- Your instructions -
Please return every entry below exactly as written, without any of its pictures.

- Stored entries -
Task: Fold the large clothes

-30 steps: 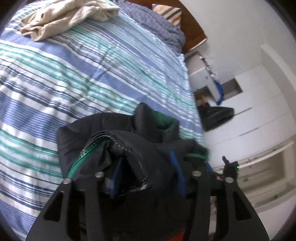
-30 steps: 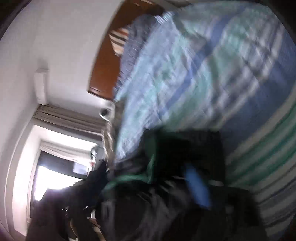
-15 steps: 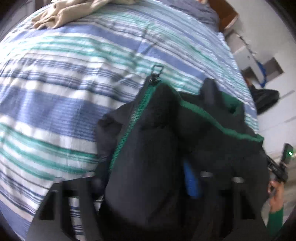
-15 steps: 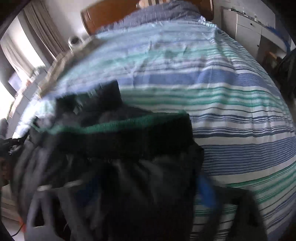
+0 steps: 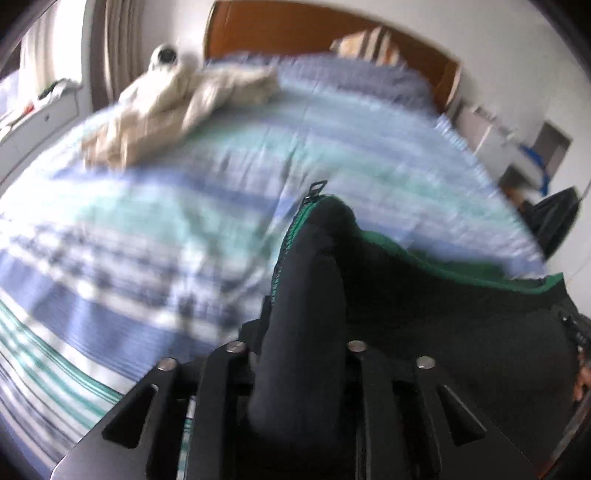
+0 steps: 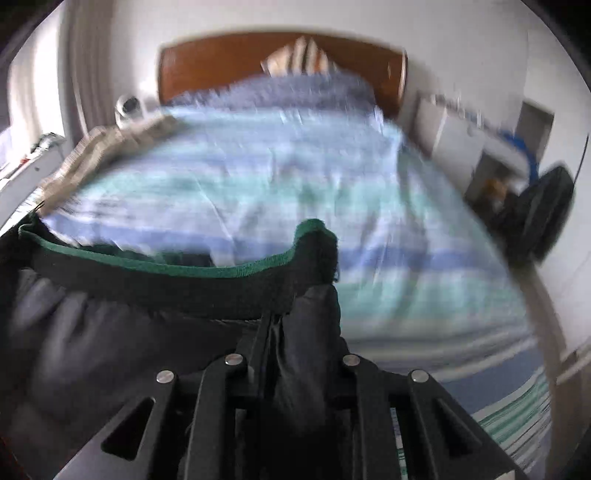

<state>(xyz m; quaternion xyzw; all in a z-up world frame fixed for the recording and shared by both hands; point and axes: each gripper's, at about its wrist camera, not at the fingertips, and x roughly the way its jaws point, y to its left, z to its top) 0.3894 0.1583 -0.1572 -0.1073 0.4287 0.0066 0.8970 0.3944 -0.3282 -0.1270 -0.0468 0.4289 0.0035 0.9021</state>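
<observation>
Black jacket [image 5: 424, 314], green-trimmed hem [image 6: 166, 267] spanning level between tongs, above striped bed [image 5: 147, 221]; left gripper [image 5: 299, 354] and right gripper [image 6: 291, 332] each closing, pinching one hem end

Ahead of the tongs, a bed under a striped cover [image 5: 155, 229] in blue, white and green, blurred in both views, with a brown wooden headboard [image 5: 280, 33] at its far end and a striped pillow [image 5: 365, 46] leaning against it. Far ahead and to the left, a crumpled cream cloth [image 5: 177, 107] on the cover, with a small round white camera-like thing [image 5: 166, 57] just beyond it and curtains [image 5: 114, 48] behind. Off to the right, past the bed's edge, white cabinets [image 6: 454, 133] with something blue [image 6: 524, 155] on them, and a dark bag-like shape [image 6: 543, 214] lower down.
</observation>
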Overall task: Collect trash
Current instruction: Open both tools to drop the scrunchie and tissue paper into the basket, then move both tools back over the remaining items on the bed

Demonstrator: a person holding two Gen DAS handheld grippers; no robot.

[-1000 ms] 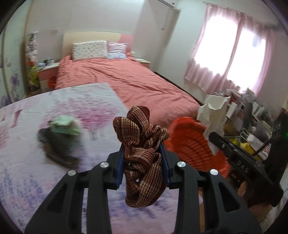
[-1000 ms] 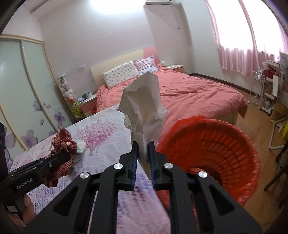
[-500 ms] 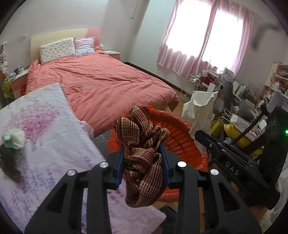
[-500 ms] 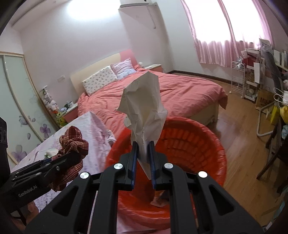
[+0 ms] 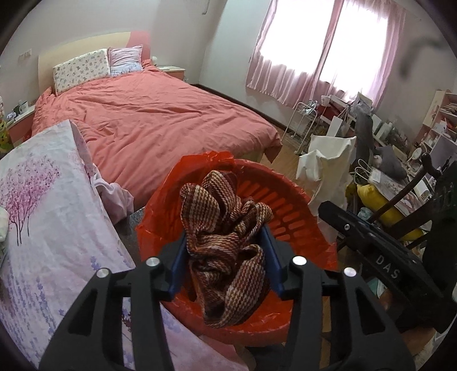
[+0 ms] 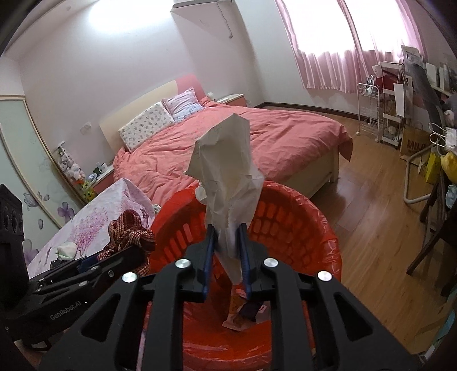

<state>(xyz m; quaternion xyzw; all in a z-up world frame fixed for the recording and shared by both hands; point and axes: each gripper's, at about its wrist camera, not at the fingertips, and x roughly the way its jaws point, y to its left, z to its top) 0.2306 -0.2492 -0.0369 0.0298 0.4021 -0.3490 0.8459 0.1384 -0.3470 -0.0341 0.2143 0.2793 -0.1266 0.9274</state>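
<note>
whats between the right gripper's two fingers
A crumpled white paper stands between the fingers of the right gripper, above the red basket; its jaws have just been opening. Right wrist view.

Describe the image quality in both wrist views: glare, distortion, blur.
Left wrist view: window blown out white behind pink curtains, fisheye bends the bed, corners vignetted dark. Right wrist view: ceiling glare washes the wall, floor at right slightly smeared; crumpled paper sharp.
</note>
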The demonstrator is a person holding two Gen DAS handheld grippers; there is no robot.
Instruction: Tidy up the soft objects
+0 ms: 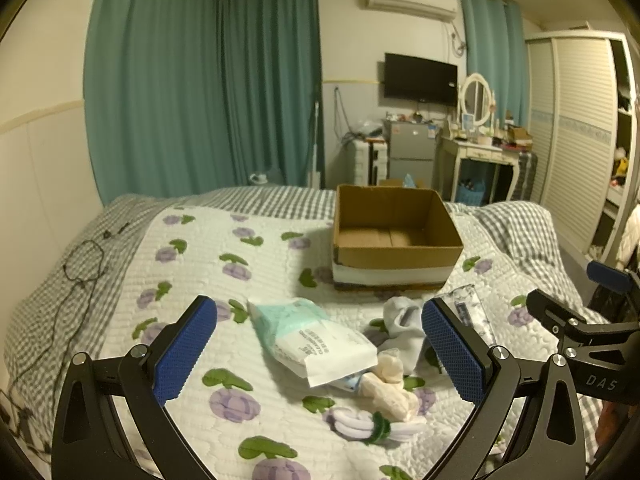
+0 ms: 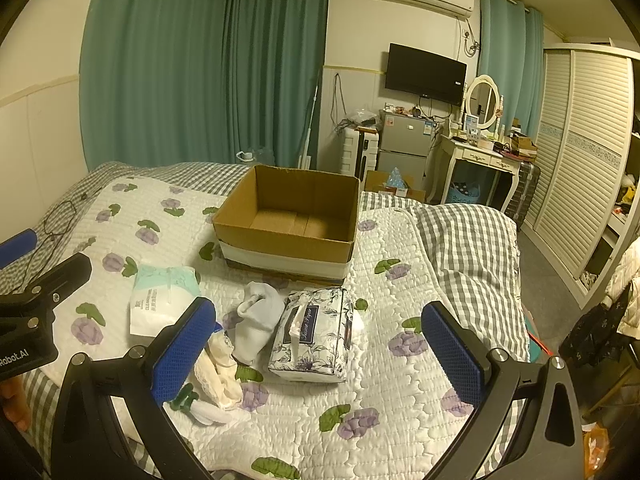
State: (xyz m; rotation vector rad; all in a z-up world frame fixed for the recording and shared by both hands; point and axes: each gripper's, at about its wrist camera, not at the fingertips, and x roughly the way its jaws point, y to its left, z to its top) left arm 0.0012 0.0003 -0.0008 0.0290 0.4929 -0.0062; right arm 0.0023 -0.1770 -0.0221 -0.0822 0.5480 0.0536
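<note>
From my left tongs (image 1: 319, 354), spread wide and holding nothing, I see a wipes packet (image 1: 316, 336) on the bed (image 1: 192, 240) just ahead, socks (image 1: 402, 330) beside it, and the open cardboard box (image 1: 396, 236) behind them. From my right tongs (image 2: 319, 354), equally wide and empty, a flowered tissue pack (image 2: 314, 334) lies ahead, touching the pale socks (image 2: 256, 320), near the box (image 2: 288, 220).

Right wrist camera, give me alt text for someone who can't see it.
An open right gripper hovers over a floral quilt where a tissue pack, a wipes packet and rolled socks lie in front of an empty cardboard box. The left gripper shows at the left edge.
</note>
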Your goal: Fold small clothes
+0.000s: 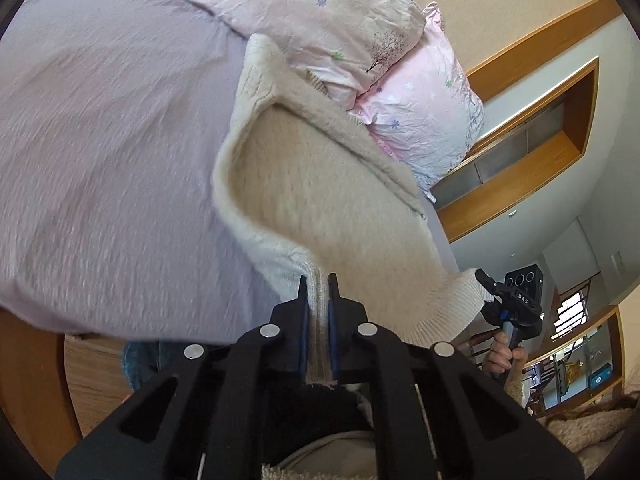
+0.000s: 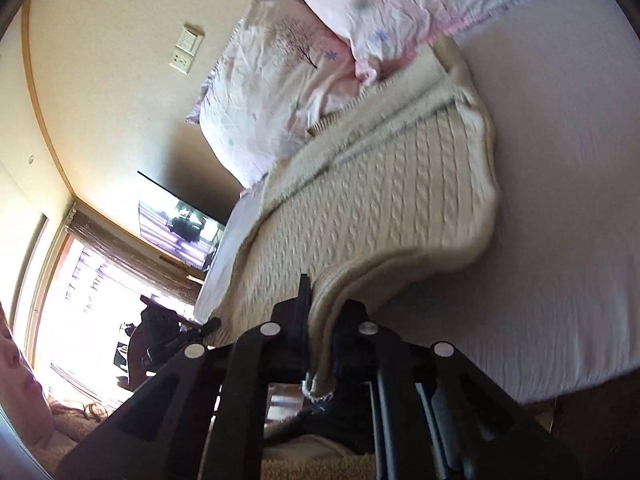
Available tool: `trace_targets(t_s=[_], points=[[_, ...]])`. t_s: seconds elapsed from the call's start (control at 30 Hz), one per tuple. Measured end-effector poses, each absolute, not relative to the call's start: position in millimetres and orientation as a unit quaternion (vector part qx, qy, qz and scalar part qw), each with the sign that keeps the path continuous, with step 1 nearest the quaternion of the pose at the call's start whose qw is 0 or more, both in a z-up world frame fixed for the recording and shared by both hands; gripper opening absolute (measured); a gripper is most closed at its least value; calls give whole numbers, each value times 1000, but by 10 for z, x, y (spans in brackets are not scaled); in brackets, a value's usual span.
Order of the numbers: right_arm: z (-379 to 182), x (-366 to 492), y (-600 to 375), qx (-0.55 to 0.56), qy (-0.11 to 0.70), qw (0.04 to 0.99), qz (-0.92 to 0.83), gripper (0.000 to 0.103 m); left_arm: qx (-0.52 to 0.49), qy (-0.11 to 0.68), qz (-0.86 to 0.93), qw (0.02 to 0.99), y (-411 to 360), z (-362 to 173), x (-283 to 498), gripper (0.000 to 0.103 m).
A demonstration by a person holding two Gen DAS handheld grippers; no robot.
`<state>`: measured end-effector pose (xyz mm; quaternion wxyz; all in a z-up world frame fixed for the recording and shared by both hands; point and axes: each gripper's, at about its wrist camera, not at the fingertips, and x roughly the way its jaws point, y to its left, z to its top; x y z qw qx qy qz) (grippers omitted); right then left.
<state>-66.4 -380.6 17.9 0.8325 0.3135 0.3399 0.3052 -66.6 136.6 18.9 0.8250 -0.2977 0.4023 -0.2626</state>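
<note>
- Cream cable-knit sweater (image 2: 372, 208) lies spread on the lilac bed sheet (image 1: 100, 140), its far end touching the floral pillows (image 1: 320, 20)
- left gripper (image 1: 318, 292) is pinching the ribbed hem; right gripper (image 2: 320, 320) is pinching another edge
- The knit looks soft, thick and a little heavy, so it will probably sag and stretch; the firm ribbed corners seem best for holding

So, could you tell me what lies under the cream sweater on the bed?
The cream sweater rests on the lavender bedsheet, its far edge against the floral pillows. Both grippers lift its near hem. Whatever lies beneath its middle is covered.
</note>
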Motion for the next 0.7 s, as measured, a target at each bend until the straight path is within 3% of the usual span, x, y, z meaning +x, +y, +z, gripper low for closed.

- Output below -
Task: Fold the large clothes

-30 steps: 
-30 steps: 
-15 steps: 
-15 steps: 
+0 steps: 
+0 steps: 

<state>(xyz m; quaternion xyzw; all in a z-up world frame fixed for the recording and shared by both hands; point and axes: each gripper's, at about its wrist camera, not at the fingertips, and x roughly the way its jaws point, y to its left, z to its top) 0.3894 0.1583 -0.1572 -0.1073 0.4287 0.0066 0.8970 0.3944 -0.3282 -0.1270 -0.0468 0.4289 0.0035 0.9021</state>
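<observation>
Black jacket [image 5: 424, 314], green-trimmed hem [image 6: 166, 267] spanning level between tongs, above striped bed [image 5: 147, 221]; left gripper [image 5: 299, 354] and right gripper [image 6: 291, 332] each closing, pinching one hem end

Ahead of the tongs, a bed under a striped cover [image 5: 155, 229] in blue, white and green, blurred in both views, with a brown wooden headboard [image 5: 280, 33] at its far end and a striped pillow [image 5: 365, 46] leaning against it. Far ahead and to the left, a crumpled cream cloth [image 5: 177, 107] on the cover, with a small round white camera-like thing [image 5: 166, 57] just beyond it and curtains [image 5: 114, 48] behind. Off to the right, past the bed's edge, white cabinets [image 6: 454, 133] with something blue [image 6: 524, 155] on them, and a dark bag-like shape [image 6: 543, 214] lower down.
</observation>
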Overall task: Collect trash
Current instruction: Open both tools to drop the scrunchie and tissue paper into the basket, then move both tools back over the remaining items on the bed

Demonstrator: a person holding two Gen DAS handheld grippers; no robot.

[-1000 ms] 
[-1000 ms] 
[-500 ms] 
[-500 ms] 
[+0 ms] 
[+0 ms] 

<state>(xyz m; quaternion xyzw; all in a z-up world frame fixed for the recording and shared by both hands; point and axes: each gripper's, at about its wrist camera, not at the fingertips, and x roughly the way its jaws point, y to its left, z to its top) 0.2306 -0.2492 -0.0369 0.0298 0.4021 -0.3490 0.8459 0.1384 -0.3470 -0.0341 0.2143 0.2793 -0.1266 0.9274</state>
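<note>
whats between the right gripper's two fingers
A crumpled white paper stands between the fingers of the right gripper, above the red basket; its jaws have just been opening. Right wrist view.

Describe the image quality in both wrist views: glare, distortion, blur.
Left wrist view: window blown out white behind pink curtains, fisheye bends the bed, corners vignetted dark. Right wrist view: ceiling glare washes the wall, floor at right slightly smeared; crumpled paper sharp.
</note>
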The demonstrator is a person holding two Gen DAS handheld grippers; there is no robot.
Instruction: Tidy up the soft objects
+0 ms: 
+0 ms: 
State: (xyz m; rotation vector rad; all in a z-up world frame fixed for the recording and shared by both hands; point and axes: each gripper's, at about its wrist camera, not at the fingertips, and x roughly the way its jaws point, y to its left, z to its top) left arm 0.0012 0.0003 -0.0008 0.0290 0.4929 -0.0062; right arm 0.0023 -0.1770 -0.0221 -0.0822 0.5480 0.0536
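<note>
From my left tongs (image 1: 319, 354), spread wide and holding nothing, I see a wipes packet (image 1: 316, 336) on the bed (image 1: 192, 240) just ahead, socks (image 1: 402, 330) beside it, and the open cardboard box (image 1: 396, 236) behind them. From my right tongs (image 2: 319, 354), equally wide and empty, a flowered tissue pack (image 2: 314, 334) lies ahead, touching the pale socks (image 2: 256, 320), near the box (image 2: 288, 220).

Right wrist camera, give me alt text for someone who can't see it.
An open right gripper hovers over a floral quilt where a tissue pack, a wipes packet and rolled socks lie in front of an empty cardboard box. The left gripper shows at the left edge.
</note>
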Your goal: Fold small clothes
+0.000s: 
+0.000s: 
Available tool: `trace_targets(t_s=[_], points=[[_, ...]])`. t_s: seconds elapsed from the call's start (control at 30 Hz), one per tuple. Measured end-effector poses, each absolute, not relative to the call's start: position in millimetres and orientation as a unit quaternion (vector part qx, qy, qz and scalar part qw), each with the sign that keeps the path continuous, with step 1 nearest the quaternion of the pose at the call's start whose qw is 0 or more, both in a z-up world frame fixed for the recording and shared by both hands; gripper opening absolute (measured); a gripper is most closed at its least value; calls give whole numbers, each value times 1000, but by 10 for z, x, y (spans in brackets are not scaled); in brackets, a value's usual span.
Order of the numbers: right_arm: z (-379 to 182), x (-366 to 492), y (-600 to 375), qx (-0.55 to 0.56), qy (-0.11 to 0.70), qw (0.04 to 0.99), qz (-0.92 to 0.83), gripper (0.000 to 0.103 m); left_arm: qx (-0.52 to 0.49), qy (-0.11 to 0.68), qz (-0.86 to 0.93), qw (0.02 to 0.99), y (-411 to 360), z (-362 to 173), x (-283 to 498), gripper (0.000 to 0.103 m).
A demonstration by a person holding two Gen DAS handheld grippers; no robot.
`<state>`: measured end-effector pose (xyz mm; quaternion wxyz; all in a z-up world frame fixed for the recording and shared by both hands; point and axes: each gripper's, at about its wrist camera, not at the fingertips, and x roughly the way its jaws point, y to its left, z to its top; x y z qw qx qy qz) (grippers omitted); right then left.
<state>-66.4 -380.6 17.9 0.8325 0.3135 0.3399 0.3052 -66.6 136.6 18.9 0.8250 -0.2977 0.4023 -0.2626</state>
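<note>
- Cream cable-knit sweater (image 2: 372, 208) lies spread on the lilac bed sheet (image 1: 100, 140), its far end touching the floral pillows (image 1: 320, 20)
- left gripper (image 1: 318, 292) is pinching the ribbed hem; right gripper (image 2: 320, 320) is pinching another edge
- The knit looks soft, thick and a little heavy, so it will probably sag and stretch; the firm ribbed corners seem best for holding

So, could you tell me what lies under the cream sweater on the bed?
The cream sweater rests on the lavender bedsheet, its far edge against the floral pillows. Both grippers lift its near hem. Whatever lies beneath its middle is covered.
</note>
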Motion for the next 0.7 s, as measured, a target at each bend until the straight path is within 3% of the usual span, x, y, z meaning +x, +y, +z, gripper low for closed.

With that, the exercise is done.